We've got a great episode for you with Tom Rutledge, managing partner at RDMS Group. Tom, you guys focus on specializing in restaurant accounting and operational consulting. You also own and operate some restaurants. We'll talk about that stuff. Tell me a little bit about the firm, where you are today, how you got there.

We've been going on for about twelve years, full-time. My business partner and I started this about twelve years ago. We met at another restaurant-specific accounting firm, and they put us in a room together. Our backgrounds are a little different from each other. I was a finance guy, had my early life crisis, moved to San Francisco, went to culinary school just looking for something that I wanted to do versus felt like I should do for the income.

I have become ready after going into some Michelin kitchens for a couple of years and trying to work in the kitchen, they said, “Maybe we go to the front of the house. This isn't your spot.” I said, “Great, let's take some of that knowledge.” Move to the front of the house. Did the full rigmarole. I've worked all the positions and ended up being the general manager.

Realizing I didn't quite have the tools to run the business, I was fine on the service part and had a lot of support and great mentors on that side. I found that restaurant accounting firm to try to say, “I've got this background. Let's see what people are doing.” I met my business partner. He's the tried and true accountant. He went to school for it. He got hired out of school at this restaurant, a specific accounting firm and started his career there.

He went off to be the controller and do various finance jobs in the hospitality business. While at the firm, I realized I needed more of an operational background. I was a little too young to be telling people what to do. I didn't have the experience. I jumped back into ops, found myself back home where I'm from in New York, and ended up in larger organizations. 40 units, 200 units, and then 15 units.

The entire time I was sitting there thinking that we've run a good restaurant, but it's not making the money it should. Why? It was developing and creating those tools with my current business partner. We were both doing things separately and we said, “Let's bring this all together.” Our RDMS firm came from the concept that accounting needs to be the next manager who just doesn't happen to be on the floor.

They're the person, the people, the group that is telling you, “You're doing a great job here, but we got to focus here.” The tools that we created are from the perspective of how to get the right information to the right people at the right time without them having to take their attention off the floor. So that's how we got where we are.

Where’s The Money?

Thanks for bringing us through that background. Two gigantic restaurant cities, San Francisco and New York, you just mentioned. It doesn't get any bigger or more serious than that, but you said something that I want to go back to. You said you asked the question, “Why aren’t we making money?” That's a common theme across restaurants. A place is busy. The assumption is making a lot of money, but then the checkbook balance at the end of the week, month, “Where's the money?” “Where did it go?”

That's what's the mystery. How do you solve it? There are so many pieces of that. I wish there was one simple button that people could choose, but let's get into it from your side. Where do you find the mistakes that people are making when they're losing points and profits? Let's start there. Fiddle with that.

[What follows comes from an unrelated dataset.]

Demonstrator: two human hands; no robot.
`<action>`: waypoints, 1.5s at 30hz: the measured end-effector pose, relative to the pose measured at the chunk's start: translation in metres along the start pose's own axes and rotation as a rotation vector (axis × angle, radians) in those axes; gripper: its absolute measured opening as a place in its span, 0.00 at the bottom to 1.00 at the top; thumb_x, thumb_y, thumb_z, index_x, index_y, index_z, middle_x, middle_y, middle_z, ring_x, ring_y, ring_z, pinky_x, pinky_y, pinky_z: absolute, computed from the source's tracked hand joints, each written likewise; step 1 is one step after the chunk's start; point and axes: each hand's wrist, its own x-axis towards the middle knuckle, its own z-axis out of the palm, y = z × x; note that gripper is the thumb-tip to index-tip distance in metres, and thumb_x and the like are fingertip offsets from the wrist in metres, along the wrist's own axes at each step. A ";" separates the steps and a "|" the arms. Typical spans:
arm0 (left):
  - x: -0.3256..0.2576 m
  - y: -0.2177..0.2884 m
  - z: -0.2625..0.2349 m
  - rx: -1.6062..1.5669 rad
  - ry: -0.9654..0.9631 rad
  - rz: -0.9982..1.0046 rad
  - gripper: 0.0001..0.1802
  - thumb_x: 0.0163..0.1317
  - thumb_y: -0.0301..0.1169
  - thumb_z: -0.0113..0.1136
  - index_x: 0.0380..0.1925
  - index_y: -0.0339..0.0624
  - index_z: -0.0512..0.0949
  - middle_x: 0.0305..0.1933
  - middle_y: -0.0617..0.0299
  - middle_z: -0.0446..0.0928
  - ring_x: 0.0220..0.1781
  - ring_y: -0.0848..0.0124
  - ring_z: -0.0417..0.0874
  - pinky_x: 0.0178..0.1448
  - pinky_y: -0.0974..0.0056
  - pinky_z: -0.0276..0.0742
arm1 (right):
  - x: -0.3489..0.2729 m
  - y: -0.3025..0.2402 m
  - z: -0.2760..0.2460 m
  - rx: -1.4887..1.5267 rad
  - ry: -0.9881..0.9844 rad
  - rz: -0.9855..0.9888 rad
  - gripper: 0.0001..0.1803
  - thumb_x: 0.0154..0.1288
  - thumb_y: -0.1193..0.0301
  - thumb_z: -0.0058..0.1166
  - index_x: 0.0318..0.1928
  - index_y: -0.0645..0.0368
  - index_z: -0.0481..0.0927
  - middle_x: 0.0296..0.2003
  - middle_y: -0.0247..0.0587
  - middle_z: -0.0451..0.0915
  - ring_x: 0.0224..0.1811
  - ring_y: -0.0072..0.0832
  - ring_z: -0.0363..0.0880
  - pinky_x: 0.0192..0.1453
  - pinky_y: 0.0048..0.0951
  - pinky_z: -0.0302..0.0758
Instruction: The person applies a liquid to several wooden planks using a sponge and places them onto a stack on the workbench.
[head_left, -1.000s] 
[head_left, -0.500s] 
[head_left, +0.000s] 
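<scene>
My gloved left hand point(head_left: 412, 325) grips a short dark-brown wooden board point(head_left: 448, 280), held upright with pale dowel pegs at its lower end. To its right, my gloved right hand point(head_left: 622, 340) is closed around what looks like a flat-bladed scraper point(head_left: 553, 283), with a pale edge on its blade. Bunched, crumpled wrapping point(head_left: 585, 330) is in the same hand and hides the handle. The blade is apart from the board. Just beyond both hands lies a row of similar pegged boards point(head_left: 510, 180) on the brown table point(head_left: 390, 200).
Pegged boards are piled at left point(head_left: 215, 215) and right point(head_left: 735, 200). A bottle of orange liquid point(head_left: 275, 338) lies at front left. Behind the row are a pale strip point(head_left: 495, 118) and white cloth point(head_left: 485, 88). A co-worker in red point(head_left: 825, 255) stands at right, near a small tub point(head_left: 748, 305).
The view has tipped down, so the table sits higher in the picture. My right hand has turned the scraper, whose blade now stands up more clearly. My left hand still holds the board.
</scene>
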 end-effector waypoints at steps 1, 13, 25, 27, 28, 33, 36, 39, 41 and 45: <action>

This is my everyday. This is my favorite conversation. You nailed the one big thing. There isn't that one lever or button you get to push. It is more like playing Jenga where you move this one point, where is this brick going to go? We tell someone to cut labor, and they just go remove a body and now their service is going to be lacking, their check average is going to be going.

What we do is focus on prime cost first and foremost, prime cost being all of your cost of goods, food, beer, wine, liquor, and beverages, plus your total burdened labor, salary, hourly benefits, and all that fun stuff. We also focus on how to make the right metric for that concept. Just speaking largely, if you are in a major metropolitan area, we're looking at probably a 65% prime cost as an initial target.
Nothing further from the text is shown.